- _MATERIAL PROVIDED_:
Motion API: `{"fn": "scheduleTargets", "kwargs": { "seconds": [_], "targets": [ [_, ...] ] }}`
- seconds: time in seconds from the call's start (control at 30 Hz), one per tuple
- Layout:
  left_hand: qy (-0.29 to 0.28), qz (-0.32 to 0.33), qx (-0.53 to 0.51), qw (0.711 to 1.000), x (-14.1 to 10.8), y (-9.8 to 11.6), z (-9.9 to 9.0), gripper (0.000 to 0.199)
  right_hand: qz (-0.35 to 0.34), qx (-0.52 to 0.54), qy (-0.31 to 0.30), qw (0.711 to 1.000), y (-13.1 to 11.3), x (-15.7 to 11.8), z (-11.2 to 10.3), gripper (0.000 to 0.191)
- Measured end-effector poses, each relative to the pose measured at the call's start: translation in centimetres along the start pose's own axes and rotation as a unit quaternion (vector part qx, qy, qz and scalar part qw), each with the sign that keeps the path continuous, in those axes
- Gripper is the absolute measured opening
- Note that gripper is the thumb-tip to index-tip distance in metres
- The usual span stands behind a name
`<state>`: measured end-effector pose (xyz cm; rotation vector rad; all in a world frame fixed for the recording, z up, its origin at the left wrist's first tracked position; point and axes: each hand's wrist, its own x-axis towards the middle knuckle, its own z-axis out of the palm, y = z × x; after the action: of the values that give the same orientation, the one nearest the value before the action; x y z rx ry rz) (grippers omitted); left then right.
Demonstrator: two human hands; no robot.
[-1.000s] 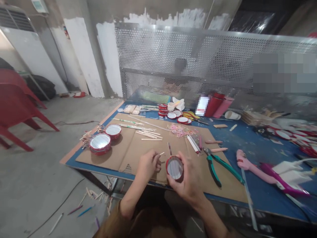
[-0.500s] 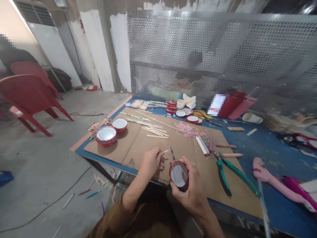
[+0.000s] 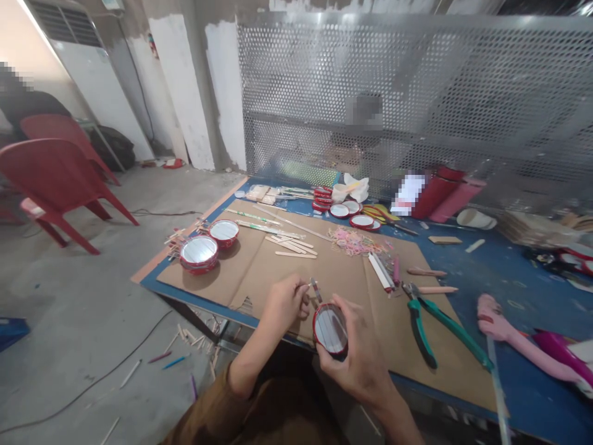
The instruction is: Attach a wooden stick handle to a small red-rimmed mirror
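Note:
My right hand [image 3: 354, 355] is wrapped round a small red-rimmed drum [image 3: 330, 329] with a pale, shiny face turned up toward me. A short dark stick [image 3: 316, 292] sticks out of its far side. To the left, my left hand [image 3: 288, 304] is closed in a pinch, with a small pale stick tip [image 3: 311, 285] showing from its fingers, close to the dark stick. Whether the two touch I cannot tell. Beyond the hands, several flat wooden sticks [image 3: 296, 253] lie on the cardboard sheet [image 3: 259, 278].
Two similar drums [image 3: 199, 252] stand at the left table edge. Green-handled pliers [image 3: 421, 334], a pink glue gun [image 3: 503, 324] and a white-and-red bar [image 3: 380, 272] lie on the right. Pink rubber bands [image 3: 354, 241] are heaped behind. A perforated metal screen [image 3: 296, 80] borders the table.
My right hand has brought the drum slightly left, so its dark stick now stands beside the pale stick tip in my left hand. The left hand has barely moved.

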<state>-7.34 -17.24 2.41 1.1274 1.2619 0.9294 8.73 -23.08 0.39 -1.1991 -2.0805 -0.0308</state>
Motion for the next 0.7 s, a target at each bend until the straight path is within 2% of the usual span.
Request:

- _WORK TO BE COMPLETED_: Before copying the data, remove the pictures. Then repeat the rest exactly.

- _RESULT_:
Motion API: `{"fn": "scheduleTargets", "kwargs": { "seconds": [_], "targets": [ [_, ...] ] }}`
- seconds: time in seconds from the call's start (control at 30 Hz), one per tuple
- Layout:
  left_hand: qy (-0.29 to 0.28), qz (-0.32 to 0.33), qx (-0.53 to 0.51), qw (0.711 to 1.000), x (-14.1 to 10.8), y (-9.8 to 11.6), z (-9.9 to 9.0), gripper (0.000 to 0.199)
  right_hand: qz (-0.35 to 0.34), qx (-0.52 to 0.54), qy (-0.31 to 0.30), qw (0.711 to 1.000), y (-13.1 to 11.3), x (-15.7 to 11.8), z (-11.2 to 10.3), gripper (0.000 to 0.191)
- Measured end-effector poses, each relative to the pose measured at the call's start: translation in centimetres along the start pose's own axes and rotation as a unit quaternion (vector part qx, qy, qz and scalar part qw), each with the sign that keeps the path continuous, in those axes
- Gripper is the absolute measured opening
- Note that gripper is the thumb-tip to index-tip distance in metres
- The usual span stands behind a name
`<state>`: measured end-effector pose (xyz cm; rotation vector rad; all in a world frame fixed for the recording, z up, its origin at the left wrist's first tracked position; point and axes: each hand's wrist, its own x-axis towards the middle knuckle, its own z-axis out of the palm, y = z × x; after the action: of the values that give the same orientation, the one nearest the value before the action; x y z rx ry rz) (grippers omitted); left then right.
Demonstrator: two human hands; no robot.
[-1.000s] 
[-0.500s] 
[+0.000s] 
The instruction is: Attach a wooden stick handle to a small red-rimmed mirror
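Note:
My right hand [image 3: 354, 355] is wrapped round a small red-rimmed drum [image 3: 330, 329] with a pale, shiny face turned up toward me. A short dark stick [image 3: 316, 292] sticks out of its far side. To the left, my left hand [image 3: 288, 304] is closed in a pinch, with a small pale stick tip [image 3: 311, 285] showing from its fingers, close to the dark stick. Whether the two touch I cannot tell. Beyond the hands, several flat wooden sticks [image 3: 296, 253] lie on the cardboard sheet [image 3: 259, 278].
Two similar drums [image 3: 199, 252] stand at the left table edge. Green-handled pliers [image 3: 421, 334], a pink glue gun [image 3: 503, 324] and a white-and-red bar [image 3: 380, 272] lie on the right. Pink rubber bands [image 3: 354, 241] are heaped behind. A perforated metal screen [image 3: 296, 80] borders the table.
My right hand has brought the drum slightly left, so its dark stick now stands beside the pale stick tip in my left hand. The left hand has barely moved.
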
<state>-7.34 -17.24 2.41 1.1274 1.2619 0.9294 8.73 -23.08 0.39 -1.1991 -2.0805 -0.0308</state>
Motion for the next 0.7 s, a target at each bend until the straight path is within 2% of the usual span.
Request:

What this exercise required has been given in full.